During the polymerization, the monomer droplets polymerize independently and each droplet can be visualized as a bulk polymerization happening inside the droplet. Inverse suspension polymerization is also possible in which a water soluble monomer is used and its droplets are generated in an organic solvent. Initiators used are also water soluble and the monomer droplets are stabilized similarly by using suspension stabilizers. Emulsion polymerization is the one of the most versatile technique to generate small particles. With this technique, water insoluble monomers are polymerized by suspending them in water in the form of emulsion droplets stabilized by surfactants. The initiators used are water soluble in contrast to suspension polymerization where water insoluble initiators are used, the most common being potassium persulphate (KPS). Polymerization of extremely low water soluble monomers is very difficult with conventional emulsion polymerization. The low solubility of the monomer would not allow its diffusion to the polymer particles through the aqueous medium. Miniemulsion polymerization has been developed for such purposes, in which the monomer droplets generated by using high shear in the presence of an ionic surfactant and a co-surfactant or hydrophobe like hexadecane, are directly polymerized. The droplets and hence resulting polymer particles are generally in the size range of 50–500 nm. There are other forms of polymerization techniques like microemulsion, melt polycondensation and solution polycondensation etc. Figure 1.1 lists the large number of polymerization techniques used to synthesize a variety of polymers [1].

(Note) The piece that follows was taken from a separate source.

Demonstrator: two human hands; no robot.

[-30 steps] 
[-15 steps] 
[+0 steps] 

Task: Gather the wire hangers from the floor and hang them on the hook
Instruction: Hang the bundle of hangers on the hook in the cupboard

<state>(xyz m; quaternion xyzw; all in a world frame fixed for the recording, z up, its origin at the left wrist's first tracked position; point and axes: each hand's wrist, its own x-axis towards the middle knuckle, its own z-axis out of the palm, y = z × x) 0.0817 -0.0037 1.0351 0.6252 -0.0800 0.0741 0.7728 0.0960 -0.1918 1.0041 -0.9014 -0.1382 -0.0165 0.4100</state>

Once the monomer is added to the system, a small amount of monomer enters the micelles and some gets dissolved in the aqueous phase owing to the partial solubility in water. However, the majority of the monomer is generally present in the form of monomer droplets. These droplets are stabilized by the adsorption of surfactant molecules on the surface. The number of micelles is much larger than the number of droplets and the droplet size may fall in the range of tens of micrometers [2,4]. When the polymerization is initiated by the addition of the initiator and after achieving the required polymerization temperature, the radicals are generated in the aqueous phase. The generated radicals have two possibilities to propagate further: to enter either the micelles or the monomer droplets. However, the experimental studies report that it is very rare that the radicals enter the monomer droplets. This is because of very large number of micelles present in the system as well as the architecture of the micelles provides ideal conditions for the monomer polymerization. When the radicals enter the micelles and start polymerizing the monomer contained in these micelles, the polymer particles form. These growing polymer particles are then supplied by the monomer molecules from the monomer droplets by diffusion through the aqueous phase. The termination of the radicals is quite slow as at a particular time during polymerization, there is rarely more than one radical per particle.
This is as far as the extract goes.